Cape Shanck

Cape Schanck is the southernmost tip of the Mornington Peninsula and separates the wild ocean waters of Bass Strait from the slightly calmer waters of Western Port. Its most recognizable symbol is the Cape Schanck Lighthouse, which was built in 1859 and was the second lighthouse built in Victoria. A prominent rock outcrop is Pulpit Rock. It stands out at the very tip of the cape.

The first time I went there was on weekend mid-day, and my biggest problem photography-wise was the strong straight sunlight, which made the shadows very dark and deep. On the photo below you can see the shadows I’m talking about. The good part was the colors being very vibrant. The rock on the upper right is the Pulpit Rock.

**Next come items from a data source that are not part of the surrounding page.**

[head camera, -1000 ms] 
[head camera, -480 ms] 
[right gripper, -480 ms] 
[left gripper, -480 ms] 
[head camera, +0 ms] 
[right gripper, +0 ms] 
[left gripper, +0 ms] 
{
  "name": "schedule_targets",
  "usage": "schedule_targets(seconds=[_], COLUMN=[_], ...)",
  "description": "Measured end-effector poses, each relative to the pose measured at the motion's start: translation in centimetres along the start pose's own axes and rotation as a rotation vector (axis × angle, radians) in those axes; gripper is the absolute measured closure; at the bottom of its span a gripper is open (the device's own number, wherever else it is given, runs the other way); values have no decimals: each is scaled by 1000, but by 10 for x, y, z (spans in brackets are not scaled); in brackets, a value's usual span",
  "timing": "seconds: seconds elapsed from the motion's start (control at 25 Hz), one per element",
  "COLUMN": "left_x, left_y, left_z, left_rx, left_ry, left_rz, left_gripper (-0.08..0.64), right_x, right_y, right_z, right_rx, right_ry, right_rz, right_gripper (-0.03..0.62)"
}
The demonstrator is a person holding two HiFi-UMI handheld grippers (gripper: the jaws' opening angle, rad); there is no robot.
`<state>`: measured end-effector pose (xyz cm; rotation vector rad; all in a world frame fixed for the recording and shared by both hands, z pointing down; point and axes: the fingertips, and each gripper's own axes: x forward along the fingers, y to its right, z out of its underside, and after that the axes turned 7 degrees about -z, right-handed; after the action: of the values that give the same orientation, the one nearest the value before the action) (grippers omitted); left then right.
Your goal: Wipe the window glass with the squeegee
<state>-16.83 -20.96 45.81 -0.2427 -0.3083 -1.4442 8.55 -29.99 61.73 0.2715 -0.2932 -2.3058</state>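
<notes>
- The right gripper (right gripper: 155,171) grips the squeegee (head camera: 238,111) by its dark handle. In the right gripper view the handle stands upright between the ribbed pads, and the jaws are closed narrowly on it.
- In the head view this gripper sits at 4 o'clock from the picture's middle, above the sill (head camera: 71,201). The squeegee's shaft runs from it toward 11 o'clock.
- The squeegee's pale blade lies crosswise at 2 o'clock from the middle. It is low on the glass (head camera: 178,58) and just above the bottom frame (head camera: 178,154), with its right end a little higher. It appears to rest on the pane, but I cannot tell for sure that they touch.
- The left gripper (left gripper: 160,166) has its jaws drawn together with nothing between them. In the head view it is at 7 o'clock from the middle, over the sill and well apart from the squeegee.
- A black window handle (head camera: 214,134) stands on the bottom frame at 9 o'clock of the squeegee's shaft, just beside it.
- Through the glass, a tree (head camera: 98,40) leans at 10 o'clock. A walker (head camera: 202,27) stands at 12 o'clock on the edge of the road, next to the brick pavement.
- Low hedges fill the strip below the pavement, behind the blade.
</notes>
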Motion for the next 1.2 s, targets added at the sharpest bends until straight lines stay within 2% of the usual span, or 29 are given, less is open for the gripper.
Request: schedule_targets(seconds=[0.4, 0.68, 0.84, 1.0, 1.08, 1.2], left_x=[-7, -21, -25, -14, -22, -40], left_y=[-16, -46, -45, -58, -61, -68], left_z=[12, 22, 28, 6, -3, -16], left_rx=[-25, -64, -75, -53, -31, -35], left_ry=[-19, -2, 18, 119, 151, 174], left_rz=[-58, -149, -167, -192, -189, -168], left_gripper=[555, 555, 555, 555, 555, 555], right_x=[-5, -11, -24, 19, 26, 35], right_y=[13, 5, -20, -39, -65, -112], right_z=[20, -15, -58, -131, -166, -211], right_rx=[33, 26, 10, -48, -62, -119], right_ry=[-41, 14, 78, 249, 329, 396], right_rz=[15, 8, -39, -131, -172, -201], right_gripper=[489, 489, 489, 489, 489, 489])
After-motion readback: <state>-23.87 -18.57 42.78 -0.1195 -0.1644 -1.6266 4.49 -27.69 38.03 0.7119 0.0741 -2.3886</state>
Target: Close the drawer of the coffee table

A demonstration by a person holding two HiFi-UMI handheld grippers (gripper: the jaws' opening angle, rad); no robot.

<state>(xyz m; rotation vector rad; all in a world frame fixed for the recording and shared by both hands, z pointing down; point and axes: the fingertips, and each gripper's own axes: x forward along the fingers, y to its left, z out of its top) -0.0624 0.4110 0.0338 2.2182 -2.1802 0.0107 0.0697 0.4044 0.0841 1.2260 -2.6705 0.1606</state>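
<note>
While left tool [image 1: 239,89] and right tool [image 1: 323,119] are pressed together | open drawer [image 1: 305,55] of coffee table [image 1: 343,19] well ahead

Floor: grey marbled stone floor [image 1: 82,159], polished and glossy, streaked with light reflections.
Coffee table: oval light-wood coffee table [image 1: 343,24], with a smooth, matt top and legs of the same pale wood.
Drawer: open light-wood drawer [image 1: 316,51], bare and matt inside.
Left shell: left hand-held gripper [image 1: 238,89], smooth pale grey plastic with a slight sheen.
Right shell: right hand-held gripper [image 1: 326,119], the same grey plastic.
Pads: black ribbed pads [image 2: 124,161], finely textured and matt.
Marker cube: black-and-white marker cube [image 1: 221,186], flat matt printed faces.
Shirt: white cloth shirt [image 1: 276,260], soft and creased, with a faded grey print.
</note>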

Click on the photo to enlarge.

At my first visit there I decided that I have to visit the place on sunset and see what can I make out of it, so a few days later I drove there after work (it is a 40 minutes drive from where I live), but the sunset wasn’t that good. It was very cloudy, sunlight could barely be seen, and I started thinking that I won’t be able to create even a single good photo, but I was patient and decided to stay there and walk around even after the sun fell completely below the horizon, and suddenly the sky started to clear and I was able to catch the photo below.

Click on the photo to enlarge.

On the right you can see the Cape Shanck lighthouse. So this was a good experience for me, as I saw that when shooting at sunset, patience is a good practice because even quite some time after the sunset it is still possible to capture the beautiful remaining light.